== What you need to do ==
Everything in the data gets repeated exactly, except for the pictures.

== Given information ==
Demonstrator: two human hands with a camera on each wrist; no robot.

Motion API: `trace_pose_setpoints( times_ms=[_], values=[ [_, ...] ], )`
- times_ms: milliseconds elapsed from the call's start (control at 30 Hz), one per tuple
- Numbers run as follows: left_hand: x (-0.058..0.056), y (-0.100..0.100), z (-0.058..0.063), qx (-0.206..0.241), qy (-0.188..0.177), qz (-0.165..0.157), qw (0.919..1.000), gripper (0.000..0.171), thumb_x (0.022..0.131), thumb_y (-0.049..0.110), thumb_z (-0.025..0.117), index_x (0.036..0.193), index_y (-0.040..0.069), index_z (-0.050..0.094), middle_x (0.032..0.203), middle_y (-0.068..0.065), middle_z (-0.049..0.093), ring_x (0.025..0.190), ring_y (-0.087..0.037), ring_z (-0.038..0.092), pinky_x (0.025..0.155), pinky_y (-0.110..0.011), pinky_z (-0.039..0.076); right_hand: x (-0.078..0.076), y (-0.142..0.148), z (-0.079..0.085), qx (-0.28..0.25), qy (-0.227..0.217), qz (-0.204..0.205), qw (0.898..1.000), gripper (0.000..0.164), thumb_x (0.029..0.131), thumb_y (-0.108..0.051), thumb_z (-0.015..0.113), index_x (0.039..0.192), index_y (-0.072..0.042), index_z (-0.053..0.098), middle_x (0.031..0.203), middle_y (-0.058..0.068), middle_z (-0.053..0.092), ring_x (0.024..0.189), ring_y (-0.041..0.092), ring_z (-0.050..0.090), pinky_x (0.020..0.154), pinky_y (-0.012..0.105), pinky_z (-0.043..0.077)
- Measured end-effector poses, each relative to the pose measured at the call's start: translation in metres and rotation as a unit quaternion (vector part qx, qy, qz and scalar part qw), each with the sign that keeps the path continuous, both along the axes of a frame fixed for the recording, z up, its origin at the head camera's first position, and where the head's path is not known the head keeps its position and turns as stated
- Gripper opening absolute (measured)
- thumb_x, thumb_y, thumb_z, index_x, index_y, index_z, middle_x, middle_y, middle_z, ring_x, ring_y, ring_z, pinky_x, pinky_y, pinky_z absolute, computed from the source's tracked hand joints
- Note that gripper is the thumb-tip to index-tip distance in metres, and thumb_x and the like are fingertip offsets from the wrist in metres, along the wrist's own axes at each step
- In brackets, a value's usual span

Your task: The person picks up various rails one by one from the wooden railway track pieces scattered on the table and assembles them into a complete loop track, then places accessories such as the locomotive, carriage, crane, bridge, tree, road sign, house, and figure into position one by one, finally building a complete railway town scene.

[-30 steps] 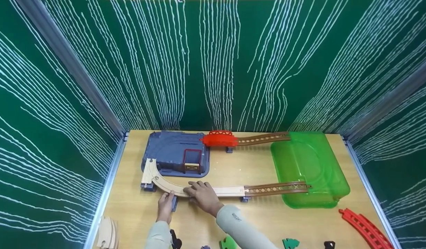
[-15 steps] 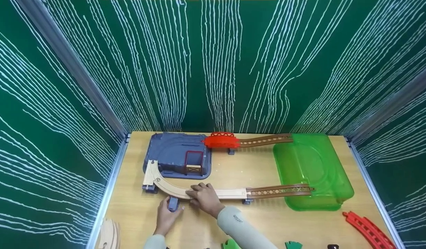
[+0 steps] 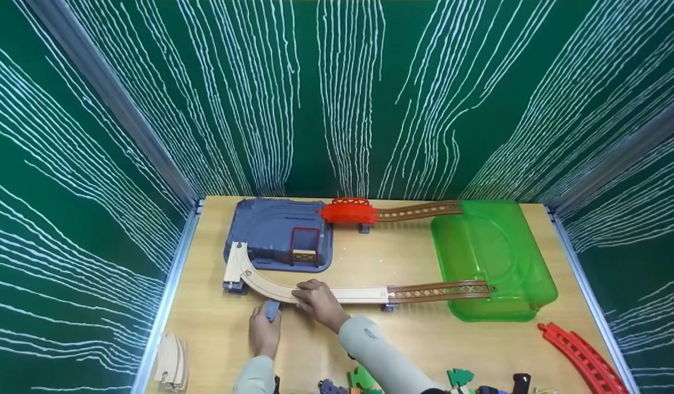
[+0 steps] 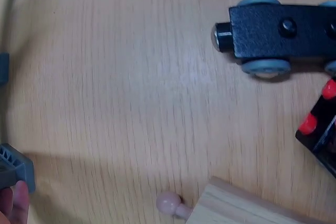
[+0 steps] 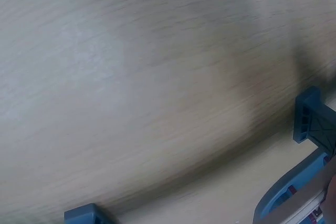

== Solution to this exercise ==
Demonstrator: two human hands with a camera on each wrist; no robot.

Motion API: `trace_pose_setpoints( times_ms=[_], values=[ [_, ...] ], )`
- times_ms: milliseconds elapsed from the call's start (control at 30 Hz), one per tuple
- Numbers run as follows: left_hand: x (-0.058..0.056), y (-0.100..0.100), z (-0.058..0.063), qx (-0.206..0.241), qy (-0.188..0.177), qz (-0.165..0.157), qw (0.919..1.000), gripper (0.000..0.171), thumb_x (0.022..0.131), thumb_y (-0.049..0.110), thumb_z (-0.025..0.117), index_x (0.036..0.193), index_y (-0.040..0.069), index_z (-0.050..0.094), middle_x (0.032..0.203), middle_y (-0.068..0.065), middle_z (-0.049..0.093), ring_x (0.025..0.190), ring_y (-0.087..0.037), ring_z (-0.038..0.092), pinky_x (0.025..0.155), pinky_y (-0.110..0.011), pinky_z (-0.039..0.076); right_hand: x (-0.078..0.076), y (-0.142..0.148), z (-0.079..0.085), qx (-0.28..0.25), qy (-0.227..0.217), qz (-0.204..0.205), qw (0.898..1.000), gripper (0.000..0.164), thumb_x (0.029..0.131), thumb_y (-0.108..0.051), thumb_z (-0.015..0.113), index_x (0.039..0.192), index_y (-0.072..0.042), index_z (-0.053..0.098), middle_x (0.031..0.203), middle_y (-0.058..0.068), middle_z (-0.053..0.092), ring_x (0.024..0.189), ring_y (-0.041..0.092), ring_z (-0.050..0.090), pinky_x (0.020..0.154), pinky_y (-0.012..0.105), pinky_z (-0.043..0.077)
- Measured end-effector poses, each relative to the pose measured at the call's start: translation in metres and rotation as a unit quaternion (vector part qx, qy, qz and scalar part qw), each with the sign that keeps the path continuous, both along the axes of a frame fixed for the recording, z up, its origin at the head camera's first position, and where the head's path is not known the head keeps its position and turns as stated
- Gripper opening absolute (measured)
- thumb_x, thumb_y, thumb_z, index_x, index_y, index_z, middle_x, middle_y, middle_z, ring_x, ring_y, ring_z, pinky_x, pinky_y, pinky_z absolute, computed from the source's tracked hand joints
- Note that gripper is the thumb-tip to index-tip distance in metres, and thumb_x and the like are fingertip offsets from the wrist in metres, along the wrist's own axes at each step
- In brackets, a value's usual span

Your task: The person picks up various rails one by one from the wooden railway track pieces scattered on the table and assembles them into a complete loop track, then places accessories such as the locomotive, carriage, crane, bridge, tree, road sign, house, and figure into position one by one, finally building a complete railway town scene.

[-30 steps] 
[-15 steps] 
[+0 steps] 
[+0 steps] 
[+0 steps] 

This answer has no further content.